(TASK DETAILS): Given the entries that follow, write out exactly the lines starting at the one containing "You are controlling" and ending at the one containing "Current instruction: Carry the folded", both ends included, and only those.

----------------

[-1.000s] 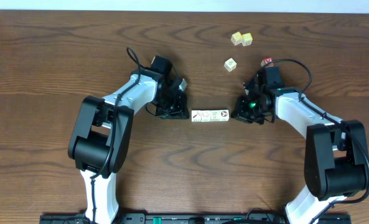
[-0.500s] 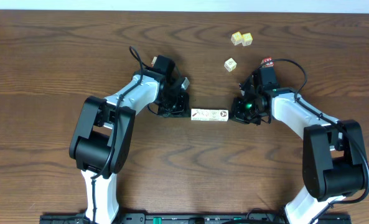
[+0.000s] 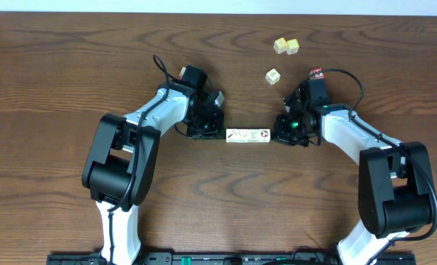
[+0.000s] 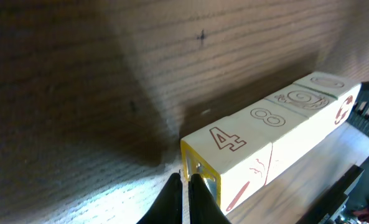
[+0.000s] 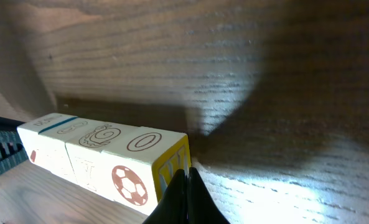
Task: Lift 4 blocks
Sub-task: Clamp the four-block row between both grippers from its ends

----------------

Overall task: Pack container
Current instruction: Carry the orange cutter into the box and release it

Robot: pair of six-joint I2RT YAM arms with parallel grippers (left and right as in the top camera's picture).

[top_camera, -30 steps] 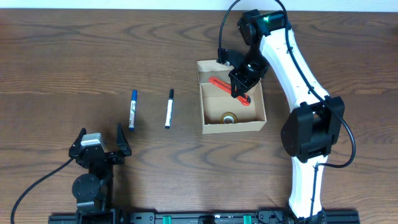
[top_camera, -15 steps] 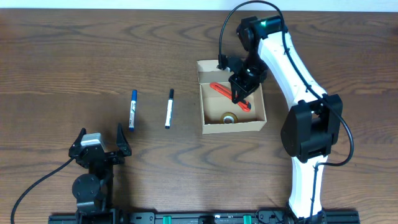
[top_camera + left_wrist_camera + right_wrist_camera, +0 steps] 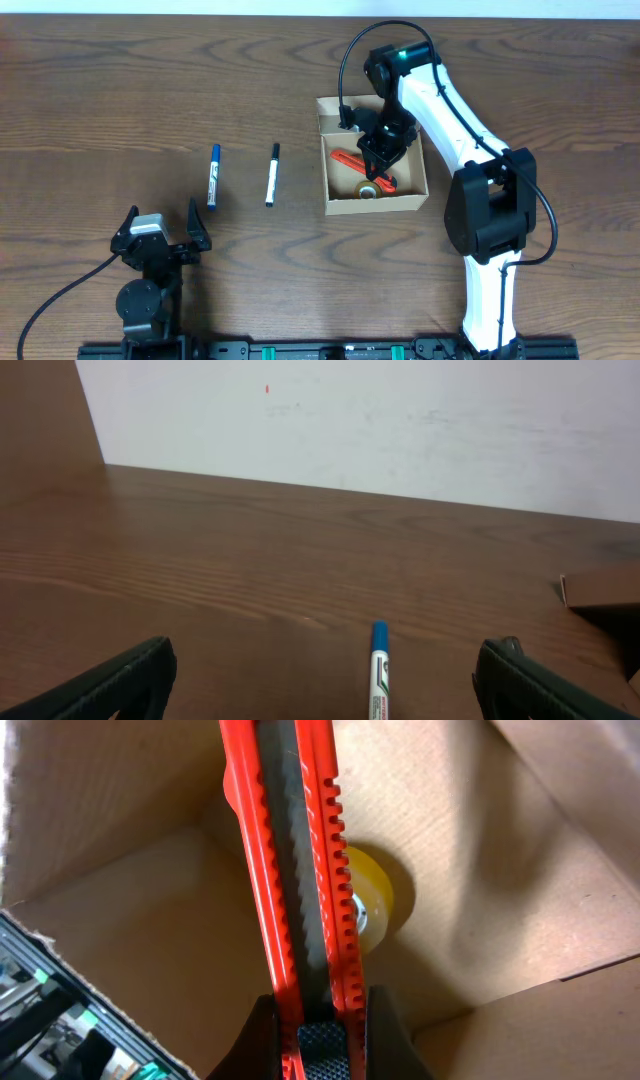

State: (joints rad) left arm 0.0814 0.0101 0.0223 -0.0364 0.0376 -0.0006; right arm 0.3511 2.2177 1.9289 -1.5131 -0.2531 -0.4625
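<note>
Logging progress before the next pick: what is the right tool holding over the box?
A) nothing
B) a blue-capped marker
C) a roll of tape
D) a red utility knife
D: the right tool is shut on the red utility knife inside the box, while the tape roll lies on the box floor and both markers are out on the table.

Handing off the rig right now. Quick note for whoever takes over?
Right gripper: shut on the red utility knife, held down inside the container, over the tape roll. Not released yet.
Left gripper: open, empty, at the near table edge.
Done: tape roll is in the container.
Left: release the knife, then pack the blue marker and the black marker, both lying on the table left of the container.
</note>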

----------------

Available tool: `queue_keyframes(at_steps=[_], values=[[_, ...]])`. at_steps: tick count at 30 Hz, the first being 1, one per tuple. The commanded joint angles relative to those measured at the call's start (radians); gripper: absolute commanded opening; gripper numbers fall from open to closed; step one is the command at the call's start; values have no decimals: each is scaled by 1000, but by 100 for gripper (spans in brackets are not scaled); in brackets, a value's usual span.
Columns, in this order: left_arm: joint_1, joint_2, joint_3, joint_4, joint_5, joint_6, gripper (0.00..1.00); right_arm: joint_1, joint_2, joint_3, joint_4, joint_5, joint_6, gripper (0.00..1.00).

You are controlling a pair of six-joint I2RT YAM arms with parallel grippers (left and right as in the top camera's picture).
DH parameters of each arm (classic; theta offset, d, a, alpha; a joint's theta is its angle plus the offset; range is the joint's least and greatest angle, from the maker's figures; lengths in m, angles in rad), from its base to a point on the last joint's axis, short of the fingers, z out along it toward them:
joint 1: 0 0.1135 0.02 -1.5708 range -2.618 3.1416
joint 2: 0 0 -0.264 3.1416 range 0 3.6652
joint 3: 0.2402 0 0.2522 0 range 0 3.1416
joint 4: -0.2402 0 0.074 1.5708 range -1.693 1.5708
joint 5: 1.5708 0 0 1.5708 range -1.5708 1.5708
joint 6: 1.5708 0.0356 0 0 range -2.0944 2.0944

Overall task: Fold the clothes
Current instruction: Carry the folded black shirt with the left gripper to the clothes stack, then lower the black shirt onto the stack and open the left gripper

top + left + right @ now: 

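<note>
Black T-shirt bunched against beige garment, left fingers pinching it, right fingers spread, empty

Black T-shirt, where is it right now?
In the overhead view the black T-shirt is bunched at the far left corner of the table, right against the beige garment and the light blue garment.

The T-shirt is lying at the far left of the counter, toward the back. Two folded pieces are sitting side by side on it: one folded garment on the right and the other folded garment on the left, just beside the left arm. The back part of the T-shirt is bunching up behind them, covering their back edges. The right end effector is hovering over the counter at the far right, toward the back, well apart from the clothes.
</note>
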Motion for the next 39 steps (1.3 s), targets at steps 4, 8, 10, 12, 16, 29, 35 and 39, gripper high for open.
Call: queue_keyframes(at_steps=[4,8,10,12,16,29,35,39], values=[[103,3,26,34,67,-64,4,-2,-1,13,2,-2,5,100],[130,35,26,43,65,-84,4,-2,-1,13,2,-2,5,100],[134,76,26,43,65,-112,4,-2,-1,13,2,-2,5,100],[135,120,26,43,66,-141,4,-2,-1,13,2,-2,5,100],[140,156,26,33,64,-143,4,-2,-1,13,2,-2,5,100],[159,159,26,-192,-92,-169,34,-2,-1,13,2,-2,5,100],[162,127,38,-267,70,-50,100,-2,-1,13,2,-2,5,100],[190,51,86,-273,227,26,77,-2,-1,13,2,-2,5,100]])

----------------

(EXERCISE RESPONSE):
You are controlling a pair of six-joint I2RT YAM arms with parallel grippers (left and right as in the top camera's picture).
DH parameters of each arm (classic; theta offset, d, a, alpha; a joint's theta is its angle plus the offset; range is the joint's least and greatest angle, from the maker's figures; lengths in m, angles in rad), from its base to a point on the last joint's axis, short of the fingers, z out along it toward them:
joint 1: 0 0.1135 0.02 -1.5708 range -2.618 3.1416
joint 2: 0 0 -0.264 3.1416 range 0 3.6652
joint 3: 0.2402 0 0.2522 0 range 0 3.1416
joint 4: -0.2402 0 0.074 1.5708 range -1.693 1.5708
joint 5: 1.5708 0 0 1.5708 range -1.5708 1.5708
joint 6: 1.5708 0.0356 0 0 range -2.0944 2.0944

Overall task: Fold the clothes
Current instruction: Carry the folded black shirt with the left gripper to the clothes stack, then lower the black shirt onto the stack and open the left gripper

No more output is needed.